The iPhone maker now requires every app wanting to track personal data and share it with third parties to ask for user consent first — threatening to reduce the personalisation of ads and, consequently, the money app developers such as Zynga make for them.
The acquisition of Chartboost means Zynga will bring technology for personalising ads in-house, so it does not need to share data. Chartboost, founded in 2011 in San Francisco, says its technology reaches more than 700m monthly users and it participates in more than 90bn ad auctions a month.
Applovin, a Zynga rival, embarked on a similar strategy earlier this year when it purchased the adtech group Adjust for $1bn.
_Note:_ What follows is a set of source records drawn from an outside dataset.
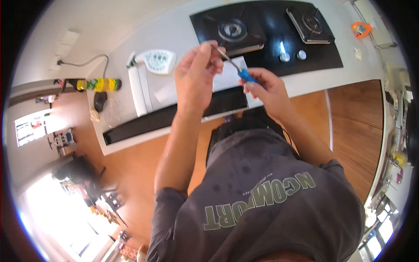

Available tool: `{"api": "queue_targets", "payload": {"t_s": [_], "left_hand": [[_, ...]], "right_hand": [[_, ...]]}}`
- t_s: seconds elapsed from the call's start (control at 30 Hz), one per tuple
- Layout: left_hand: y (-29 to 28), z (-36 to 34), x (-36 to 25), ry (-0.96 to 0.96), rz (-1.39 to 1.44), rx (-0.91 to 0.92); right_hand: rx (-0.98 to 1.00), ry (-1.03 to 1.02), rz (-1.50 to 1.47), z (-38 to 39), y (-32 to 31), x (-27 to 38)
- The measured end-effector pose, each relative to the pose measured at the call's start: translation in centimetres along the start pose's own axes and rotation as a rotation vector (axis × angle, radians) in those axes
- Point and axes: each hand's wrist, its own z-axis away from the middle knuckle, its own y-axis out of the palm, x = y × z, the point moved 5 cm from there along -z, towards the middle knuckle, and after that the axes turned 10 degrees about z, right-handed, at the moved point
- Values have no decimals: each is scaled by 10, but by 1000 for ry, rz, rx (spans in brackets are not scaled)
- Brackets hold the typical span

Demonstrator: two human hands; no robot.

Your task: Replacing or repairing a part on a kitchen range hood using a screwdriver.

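The blue-handled screwdriver (247, 75) was gripped by the right hand (268, 87); its shaft (228, 59), pinched by the left hand (196, 70), was best steadied.

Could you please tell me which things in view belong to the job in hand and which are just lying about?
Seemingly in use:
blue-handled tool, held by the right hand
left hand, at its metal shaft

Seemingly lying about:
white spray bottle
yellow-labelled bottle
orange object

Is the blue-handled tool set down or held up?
The blue-handled tool is held up: the right hand grips its handle, and its metal shaft reaches toward the left hand. Whether that hand pinches it is unclear.
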Motion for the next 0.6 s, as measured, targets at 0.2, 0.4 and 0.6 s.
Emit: {"api": "queue_targets", "payload": {"t_s": [0.2,0.4,0.6], "left_hand": [[-11,-8,7,-92,112,-37],[-37,-19,9,-187,235,-106],[-30,-56,-30,-117,268,-142]], "right_hand": [[13,1,-52,-4,8,-16],[-21,-64,-112,-15,0,-8],[-31,-157,-266,-49,-24,2]]}}
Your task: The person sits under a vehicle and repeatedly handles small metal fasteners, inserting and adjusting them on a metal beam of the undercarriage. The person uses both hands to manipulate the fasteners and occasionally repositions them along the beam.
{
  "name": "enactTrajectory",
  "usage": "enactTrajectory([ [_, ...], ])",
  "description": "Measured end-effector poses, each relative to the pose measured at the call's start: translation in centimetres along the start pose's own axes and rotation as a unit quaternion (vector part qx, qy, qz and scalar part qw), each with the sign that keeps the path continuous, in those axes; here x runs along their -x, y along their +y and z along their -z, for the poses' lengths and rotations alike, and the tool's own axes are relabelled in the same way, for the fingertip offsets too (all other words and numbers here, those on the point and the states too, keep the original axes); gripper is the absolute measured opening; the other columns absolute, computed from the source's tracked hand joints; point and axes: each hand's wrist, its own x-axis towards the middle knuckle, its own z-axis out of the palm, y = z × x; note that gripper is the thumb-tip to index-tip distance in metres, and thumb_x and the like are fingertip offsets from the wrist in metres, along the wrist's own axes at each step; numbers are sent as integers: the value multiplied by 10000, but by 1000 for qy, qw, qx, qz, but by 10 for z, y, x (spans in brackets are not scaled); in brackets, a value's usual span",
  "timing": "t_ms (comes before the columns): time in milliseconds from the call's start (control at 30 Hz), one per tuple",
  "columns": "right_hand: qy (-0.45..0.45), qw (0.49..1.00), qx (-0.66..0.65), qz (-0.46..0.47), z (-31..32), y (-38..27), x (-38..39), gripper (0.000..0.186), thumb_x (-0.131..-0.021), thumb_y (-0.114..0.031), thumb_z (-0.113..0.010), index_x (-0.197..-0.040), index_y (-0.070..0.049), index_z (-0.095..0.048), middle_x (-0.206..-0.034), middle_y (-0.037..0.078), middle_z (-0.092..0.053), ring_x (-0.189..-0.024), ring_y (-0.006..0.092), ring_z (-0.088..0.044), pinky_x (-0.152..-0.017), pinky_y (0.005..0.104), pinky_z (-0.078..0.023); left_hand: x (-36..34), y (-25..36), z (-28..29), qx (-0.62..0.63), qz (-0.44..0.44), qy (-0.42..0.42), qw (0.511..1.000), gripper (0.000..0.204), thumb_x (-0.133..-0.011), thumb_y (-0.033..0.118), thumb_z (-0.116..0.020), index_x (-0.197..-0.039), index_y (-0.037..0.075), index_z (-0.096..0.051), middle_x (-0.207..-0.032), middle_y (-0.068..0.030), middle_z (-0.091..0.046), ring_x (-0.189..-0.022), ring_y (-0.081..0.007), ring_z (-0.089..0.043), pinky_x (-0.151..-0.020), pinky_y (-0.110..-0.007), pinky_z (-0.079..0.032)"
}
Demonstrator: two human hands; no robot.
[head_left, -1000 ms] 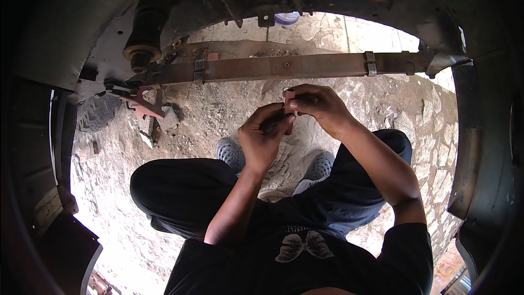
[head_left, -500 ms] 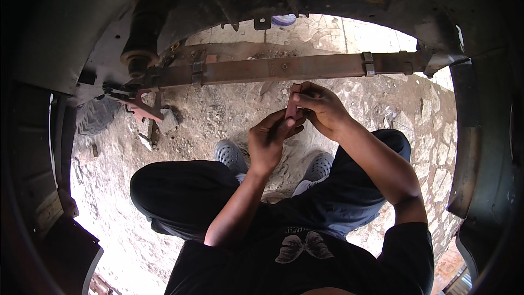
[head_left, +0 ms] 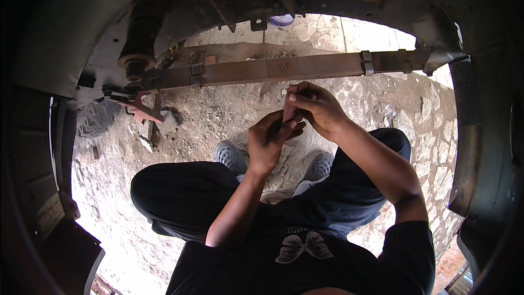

“Never let a good crisis go to waste,” Zynga chief executive Frank Gibeau told the Financial Times. Through vertical integration and owning more of the ad network, Zynga realised “we’d get full data sets coming in” on users, creating the right environment for tailoring ads, he said.
The acquisition was announced alongside Zynga’s first-quarter earnings, in which it raised 2021 guidance after reporting record revenues of $680m, up 68 per cent from a year ago and ahead of forecasts of $648m, according to estimates compiled by Visible Alpha.
For the full year it now expects revenues of $2.7bn, up $100m from its previous projection and 37 per cent above 2020.
Revenues from in-game purchases rose 62 per cent to $557m in the quarter. Advertising revenues climbed 108 per cent to $123m.
Gibeau predicted that other companies will also create “walled gardens” to leverage data from their user bases and sever their dependence on third-party ad platforms. Apple itself is also now expanding its ad network on the iPhone.